INFORMATION PROVIDED:
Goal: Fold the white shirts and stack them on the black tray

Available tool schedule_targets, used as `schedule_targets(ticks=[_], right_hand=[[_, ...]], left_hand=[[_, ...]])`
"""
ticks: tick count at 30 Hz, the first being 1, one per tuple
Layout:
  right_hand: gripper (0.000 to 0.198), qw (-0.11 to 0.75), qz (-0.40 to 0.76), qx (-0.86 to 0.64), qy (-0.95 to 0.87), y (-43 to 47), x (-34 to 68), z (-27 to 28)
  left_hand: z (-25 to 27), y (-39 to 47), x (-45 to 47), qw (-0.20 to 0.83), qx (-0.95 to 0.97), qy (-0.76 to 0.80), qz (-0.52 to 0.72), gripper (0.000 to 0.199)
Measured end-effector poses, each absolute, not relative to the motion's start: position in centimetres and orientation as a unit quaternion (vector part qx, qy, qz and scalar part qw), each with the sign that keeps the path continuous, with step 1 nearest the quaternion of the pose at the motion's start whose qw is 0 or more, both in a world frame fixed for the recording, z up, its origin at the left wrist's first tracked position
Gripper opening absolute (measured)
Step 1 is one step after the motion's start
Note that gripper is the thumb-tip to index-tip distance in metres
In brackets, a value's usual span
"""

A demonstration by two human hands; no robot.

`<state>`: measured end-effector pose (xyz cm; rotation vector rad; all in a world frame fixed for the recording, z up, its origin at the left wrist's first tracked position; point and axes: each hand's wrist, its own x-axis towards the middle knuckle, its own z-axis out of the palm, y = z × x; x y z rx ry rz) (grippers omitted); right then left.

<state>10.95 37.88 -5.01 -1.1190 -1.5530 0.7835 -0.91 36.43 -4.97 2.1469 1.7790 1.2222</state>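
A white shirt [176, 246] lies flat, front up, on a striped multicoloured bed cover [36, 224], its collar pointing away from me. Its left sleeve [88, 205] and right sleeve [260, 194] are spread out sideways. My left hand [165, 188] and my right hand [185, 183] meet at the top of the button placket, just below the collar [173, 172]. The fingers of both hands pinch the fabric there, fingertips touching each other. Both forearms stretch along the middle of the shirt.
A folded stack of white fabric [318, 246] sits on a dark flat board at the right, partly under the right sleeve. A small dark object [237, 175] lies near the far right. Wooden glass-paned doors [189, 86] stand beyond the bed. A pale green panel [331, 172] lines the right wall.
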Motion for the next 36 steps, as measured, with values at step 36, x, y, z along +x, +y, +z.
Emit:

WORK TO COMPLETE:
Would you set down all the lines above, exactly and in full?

SOLUTION TO THIS TASK:
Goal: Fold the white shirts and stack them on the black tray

Available tool schedule_targets, used as `schedule_targets(ticks=[_], right_hand=[[_, ...]], left_hand=[[_, ...]])`
"""
ticks: tick count at 30 Hz, the first being 1, one per tuple
Layout:
  right_hand: gripper (0.000 to 0.198), qw (-0.11 to 0.75), qz (-0.40 to 0.76), qx (-0.86 to 0.64), qy (-0.95 to 0.87), y (-43 to 47), x (-34 to 68), z (-27 to 28)
  left_hand: z (-25 to 27), y (-39 to 47), x (-45 to 47), qw (-0.20 to 0.83), qx (-0.95 to 0.97), qy (-0.76 to 0.80), qz (-0.52 to 0.72), gripper (0.000 to 0.199)
Measured end-effector poses, each absolute, not relative to the motion's start: position in centimetres and orientation as a unit quaternion (vector part qx, qy, qz and scalar part qw), each with the sign that keeps the path continuous, with step 1 nearest the quaternion of the pose at the motion's start whose qw is 0 or more, both in a world frame fixed for the recording, z up, its origin at the left wrist's first tracked position
Gripper opening absolute (measured)
Step 1 is one step after the motion's start
Note that gripper is the thumb-tip to index-tip distance in metres
In brackets, a value's usual span
"""

A demonstration by two human hands; no robot.

`<state>`: measured end-effector pose (xyz cm; rotation vector rad; all in a world frame fixed for the recording, z up, its origin at the left wrist's first tracked position; point and axes: each hand's wrist, its own x-axis towards the middle knuckle, its own z-axis out of the palm, y = z × x; x y z rx ry rz) (grippers omitted); right then left.

<state>10.95 37.88 -5.01 -1.1190 -1.5530 0.7835 -0.91 36.43 -4.97 2.1469 1.7790 1.2222</state>
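A white shirt [176, 246] lies flat, front up, on a striped multicoloured bed cover [36, 224], its collar pointing away from me. Its left sleeve [88, 205] and right sleeve [260, 194] are spread out sideways. My left hand [165, 188] and my right hand [185, 183] meet at the top of the button placket, just below the collar [173, 172]. The fingers of both hands pinch the fabric there, fingertips touching each other. Both forearms stretch along the middle of the shirt.
A folded stack of white fabric [318, 246] sits on a dark flat board at the right, partly under the right sleeve. A small dark object [237, 175] lies near the far right. Wooden glass-paned doors [189, 86] stand beyond the bed. A pale green panel [331, 172] lines the right wall.
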Motion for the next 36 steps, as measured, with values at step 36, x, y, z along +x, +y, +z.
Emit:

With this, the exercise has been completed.